**WHAT IS EXPECTED**
Would you please transcribe, exactly as written, the lines of the entries below starting at the one that holds "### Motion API" and ending at the one that holds "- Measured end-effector", both included?
....
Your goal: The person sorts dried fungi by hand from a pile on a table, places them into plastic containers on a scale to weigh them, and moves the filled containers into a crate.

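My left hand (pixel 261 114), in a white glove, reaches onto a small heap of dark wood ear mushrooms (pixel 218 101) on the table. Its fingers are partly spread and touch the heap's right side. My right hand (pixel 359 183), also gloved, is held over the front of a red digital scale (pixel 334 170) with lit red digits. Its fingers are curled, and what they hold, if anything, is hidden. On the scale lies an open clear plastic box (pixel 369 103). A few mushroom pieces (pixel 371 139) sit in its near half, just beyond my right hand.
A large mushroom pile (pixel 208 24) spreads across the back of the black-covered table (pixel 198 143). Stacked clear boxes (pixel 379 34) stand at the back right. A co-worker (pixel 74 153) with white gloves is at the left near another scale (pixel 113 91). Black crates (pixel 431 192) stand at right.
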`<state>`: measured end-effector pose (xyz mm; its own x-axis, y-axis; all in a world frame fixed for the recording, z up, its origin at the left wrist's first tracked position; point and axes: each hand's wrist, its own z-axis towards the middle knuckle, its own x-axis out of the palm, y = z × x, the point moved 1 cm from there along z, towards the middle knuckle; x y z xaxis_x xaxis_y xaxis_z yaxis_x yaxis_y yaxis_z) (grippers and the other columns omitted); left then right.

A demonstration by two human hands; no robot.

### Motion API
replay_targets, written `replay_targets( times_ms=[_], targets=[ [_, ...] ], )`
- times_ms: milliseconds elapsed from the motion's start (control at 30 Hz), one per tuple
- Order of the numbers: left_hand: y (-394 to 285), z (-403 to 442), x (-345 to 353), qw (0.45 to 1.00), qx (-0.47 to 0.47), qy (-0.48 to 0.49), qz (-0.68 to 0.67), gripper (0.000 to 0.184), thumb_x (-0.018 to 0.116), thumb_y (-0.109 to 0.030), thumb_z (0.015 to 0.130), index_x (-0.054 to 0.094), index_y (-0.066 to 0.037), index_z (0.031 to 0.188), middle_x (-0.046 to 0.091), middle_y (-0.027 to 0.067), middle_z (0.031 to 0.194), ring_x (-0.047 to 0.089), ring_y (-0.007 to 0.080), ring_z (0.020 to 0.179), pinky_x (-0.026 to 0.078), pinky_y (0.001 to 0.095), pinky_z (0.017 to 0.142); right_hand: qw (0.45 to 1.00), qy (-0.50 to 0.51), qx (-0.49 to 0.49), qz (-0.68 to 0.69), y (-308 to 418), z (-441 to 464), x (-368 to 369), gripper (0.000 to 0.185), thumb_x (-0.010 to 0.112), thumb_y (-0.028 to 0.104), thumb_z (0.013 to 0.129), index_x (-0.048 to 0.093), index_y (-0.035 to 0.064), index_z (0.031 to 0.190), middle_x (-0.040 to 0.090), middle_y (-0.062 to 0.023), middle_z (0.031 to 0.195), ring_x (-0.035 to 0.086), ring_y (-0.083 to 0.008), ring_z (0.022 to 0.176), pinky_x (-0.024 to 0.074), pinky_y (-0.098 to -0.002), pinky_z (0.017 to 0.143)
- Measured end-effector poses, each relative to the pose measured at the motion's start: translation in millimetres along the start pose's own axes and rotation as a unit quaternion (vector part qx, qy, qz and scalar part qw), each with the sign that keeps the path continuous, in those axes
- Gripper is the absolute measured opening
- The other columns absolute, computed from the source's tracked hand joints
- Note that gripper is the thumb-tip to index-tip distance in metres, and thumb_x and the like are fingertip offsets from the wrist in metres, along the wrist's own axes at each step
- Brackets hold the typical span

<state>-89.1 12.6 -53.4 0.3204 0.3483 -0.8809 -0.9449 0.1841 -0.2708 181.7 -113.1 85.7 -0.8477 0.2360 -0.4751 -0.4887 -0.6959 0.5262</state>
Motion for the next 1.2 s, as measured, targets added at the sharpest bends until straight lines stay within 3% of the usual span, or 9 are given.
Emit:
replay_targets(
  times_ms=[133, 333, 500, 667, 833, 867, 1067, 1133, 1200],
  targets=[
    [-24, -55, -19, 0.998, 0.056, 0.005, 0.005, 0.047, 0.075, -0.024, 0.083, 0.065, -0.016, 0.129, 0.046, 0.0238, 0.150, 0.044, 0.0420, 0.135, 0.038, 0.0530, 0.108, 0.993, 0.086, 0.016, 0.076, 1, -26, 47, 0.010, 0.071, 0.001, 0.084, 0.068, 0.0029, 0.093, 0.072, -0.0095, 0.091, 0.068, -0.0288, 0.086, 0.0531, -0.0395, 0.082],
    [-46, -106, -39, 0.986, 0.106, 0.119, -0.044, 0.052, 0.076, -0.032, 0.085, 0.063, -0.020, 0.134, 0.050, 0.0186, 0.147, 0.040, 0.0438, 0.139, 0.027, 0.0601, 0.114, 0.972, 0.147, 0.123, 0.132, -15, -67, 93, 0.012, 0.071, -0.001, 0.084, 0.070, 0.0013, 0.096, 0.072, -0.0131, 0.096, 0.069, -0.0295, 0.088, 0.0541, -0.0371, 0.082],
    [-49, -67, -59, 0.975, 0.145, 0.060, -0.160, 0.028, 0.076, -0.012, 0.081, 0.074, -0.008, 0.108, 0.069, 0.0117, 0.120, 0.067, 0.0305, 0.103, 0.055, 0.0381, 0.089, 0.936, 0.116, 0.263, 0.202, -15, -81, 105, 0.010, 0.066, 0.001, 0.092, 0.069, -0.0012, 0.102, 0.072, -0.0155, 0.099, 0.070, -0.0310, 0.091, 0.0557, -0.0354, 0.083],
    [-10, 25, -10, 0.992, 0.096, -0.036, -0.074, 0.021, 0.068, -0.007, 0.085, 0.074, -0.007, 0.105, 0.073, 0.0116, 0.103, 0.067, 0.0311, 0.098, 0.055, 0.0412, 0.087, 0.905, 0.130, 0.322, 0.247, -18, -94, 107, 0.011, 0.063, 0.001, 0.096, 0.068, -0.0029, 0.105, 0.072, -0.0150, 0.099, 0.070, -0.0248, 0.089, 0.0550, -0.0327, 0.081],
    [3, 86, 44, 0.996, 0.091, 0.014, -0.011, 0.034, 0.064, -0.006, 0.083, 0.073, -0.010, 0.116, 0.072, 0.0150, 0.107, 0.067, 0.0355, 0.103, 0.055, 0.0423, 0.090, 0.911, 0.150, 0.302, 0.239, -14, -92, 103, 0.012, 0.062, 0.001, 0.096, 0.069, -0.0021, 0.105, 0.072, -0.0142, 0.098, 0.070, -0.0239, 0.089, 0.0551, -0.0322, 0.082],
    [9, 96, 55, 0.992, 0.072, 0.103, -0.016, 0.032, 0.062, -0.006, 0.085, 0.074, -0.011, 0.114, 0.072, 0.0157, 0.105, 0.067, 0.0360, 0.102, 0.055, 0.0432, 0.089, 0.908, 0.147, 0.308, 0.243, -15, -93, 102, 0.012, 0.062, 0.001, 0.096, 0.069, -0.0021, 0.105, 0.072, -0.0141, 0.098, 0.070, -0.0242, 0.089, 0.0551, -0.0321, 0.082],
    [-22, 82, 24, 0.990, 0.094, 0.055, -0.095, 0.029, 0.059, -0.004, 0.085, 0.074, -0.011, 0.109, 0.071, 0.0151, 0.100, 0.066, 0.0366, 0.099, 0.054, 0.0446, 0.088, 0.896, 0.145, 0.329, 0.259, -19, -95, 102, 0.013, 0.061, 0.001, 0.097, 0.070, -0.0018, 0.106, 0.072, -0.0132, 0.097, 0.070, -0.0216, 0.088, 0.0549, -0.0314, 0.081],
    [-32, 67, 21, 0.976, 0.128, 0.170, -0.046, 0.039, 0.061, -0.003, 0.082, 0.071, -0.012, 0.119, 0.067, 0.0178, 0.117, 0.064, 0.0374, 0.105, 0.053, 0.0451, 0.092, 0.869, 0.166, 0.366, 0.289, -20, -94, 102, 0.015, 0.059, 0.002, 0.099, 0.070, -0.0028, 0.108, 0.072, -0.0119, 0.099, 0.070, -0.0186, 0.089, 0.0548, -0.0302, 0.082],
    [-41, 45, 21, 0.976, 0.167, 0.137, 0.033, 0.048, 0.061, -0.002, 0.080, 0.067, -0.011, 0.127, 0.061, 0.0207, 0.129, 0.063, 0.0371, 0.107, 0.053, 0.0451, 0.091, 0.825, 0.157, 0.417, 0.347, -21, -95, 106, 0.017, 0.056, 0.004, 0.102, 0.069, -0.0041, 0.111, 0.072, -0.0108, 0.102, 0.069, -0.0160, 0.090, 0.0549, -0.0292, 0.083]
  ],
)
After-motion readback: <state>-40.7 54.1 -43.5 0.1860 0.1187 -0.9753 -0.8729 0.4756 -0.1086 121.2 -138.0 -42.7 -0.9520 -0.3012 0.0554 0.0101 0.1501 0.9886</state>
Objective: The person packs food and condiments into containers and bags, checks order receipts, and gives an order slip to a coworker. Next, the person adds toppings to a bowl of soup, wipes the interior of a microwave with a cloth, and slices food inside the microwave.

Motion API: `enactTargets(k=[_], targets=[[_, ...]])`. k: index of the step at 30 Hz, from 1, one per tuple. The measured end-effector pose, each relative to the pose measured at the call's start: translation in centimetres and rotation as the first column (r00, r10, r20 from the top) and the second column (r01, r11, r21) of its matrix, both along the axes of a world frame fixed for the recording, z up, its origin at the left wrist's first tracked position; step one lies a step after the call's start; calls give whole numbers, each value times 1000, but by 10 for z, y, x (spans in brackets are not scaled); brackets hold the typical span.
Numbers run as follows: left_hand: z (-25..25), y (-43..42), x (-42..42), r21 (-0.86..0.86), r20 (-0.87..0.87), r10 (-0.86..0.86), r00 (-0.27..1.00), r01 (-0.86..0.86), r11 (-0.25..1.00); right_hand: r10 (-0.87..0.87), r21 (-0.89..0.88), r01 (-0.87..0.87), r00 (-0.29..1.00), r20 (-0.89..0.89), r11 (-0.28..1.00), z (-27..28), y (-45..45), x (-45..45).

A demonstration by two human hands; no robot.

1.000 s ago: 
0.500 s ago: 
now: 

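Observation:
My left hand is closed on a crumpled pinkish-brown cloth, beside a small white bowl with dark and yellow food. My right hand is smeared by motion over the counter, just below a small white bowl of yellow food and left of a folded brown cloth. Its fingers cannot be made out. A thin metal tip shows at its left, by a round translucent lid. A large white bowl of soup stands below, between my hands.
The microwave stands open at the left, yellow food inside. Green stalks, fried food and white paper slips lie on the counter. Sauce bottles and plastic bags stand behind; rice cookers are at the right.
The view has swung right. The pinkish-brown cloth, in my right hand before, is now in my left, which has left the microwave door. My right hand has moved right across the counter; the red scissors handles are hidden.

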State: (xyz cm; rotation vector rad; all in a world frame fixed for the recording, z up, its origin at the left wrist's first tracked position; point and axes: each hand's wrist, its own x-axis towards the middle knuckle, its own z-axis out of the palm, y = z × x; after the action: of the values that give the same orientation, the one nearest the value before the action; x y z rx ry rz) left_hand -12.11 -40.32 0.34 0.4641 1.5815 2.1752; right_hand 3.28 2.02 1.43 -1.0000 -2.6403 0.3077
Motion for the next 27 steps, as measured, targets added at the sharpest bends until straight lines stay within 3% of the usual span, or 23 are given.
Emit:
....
**RESPONSE AREA**
### Motion API
replay_targets, written `replay_targets( times_ms=[_], targets=[ [_, ...] ], )`
- times_ms: milliseconds elapsed from the motion's start (control at 30 Hz), one per tuple
- Order of the numbers: left_hand: y (-394 to 285), z (-403 to 442), x (-345 to 353), qw (0.45 to 1.00), qx (-0.47 to 0.47), qy (-0.48 to 0.49), qz (-0.68 to 0.67), gripper (0.000 to 0.184), thumb_x (-0.018 to 0.116), thumb_y (-0.109 to 0.030), thumb_z (0.015 to 0.130), index_x (-0.054 to 0.094), index_y (-0.066 to 0.037), index_z (0.031 to 0.188), middle_x (-0.046 to 0.091), middle_y (-0.027 to 0.067), middle_z (0.031 to 0.194), ring_x (-0.047 to 0.089), ring_y (-0.007 to 0.080), ring_z (0.020 to 0.179), pinky_x (-0.026 to 0.078), pinky_y (0.001 to 0.095), pinky_z (0.017 to 0.142); right_hand: qw (0.45 to 1.00), qy (-0.50 to 0.51), qx (-0.49 to 0.49), qz (-0.68 to 0.69), y (-308 to 418), z (-441 to 464), x (-368 to 369), gripper (0.000 to 0.185), thumb_x (-0.010 to 0.112), thumb_y (-0.028 to 0.104), thumb_z (0.013 to 0.129), index_x (-0.048 to 0.093), index_y (-0.035 to 0.064), index_z (0.031 to 0.190), middle_x (-0.040 to 0.090), middle_y (-0.062 to 0.023), middle_z (0.031 to 0.195), ring_x (-0.035 to 0.086), ring_y (-0.083 to 0.008), ring_z (0.022 to 0.176), pinky_x (-0.024 to 0.074), pinky_y (-0.098 to -0.002), pinky_z (0.017 to 0.143)
- Measured end-effector poses, each relative to the pose measured at the motion's start: translation in millimetres along the start pose's own axes and rotation as a unit quaternion (vector part qx, qy, qz and scalar part qw), each with the sign that keeps the path continuous, in those axes

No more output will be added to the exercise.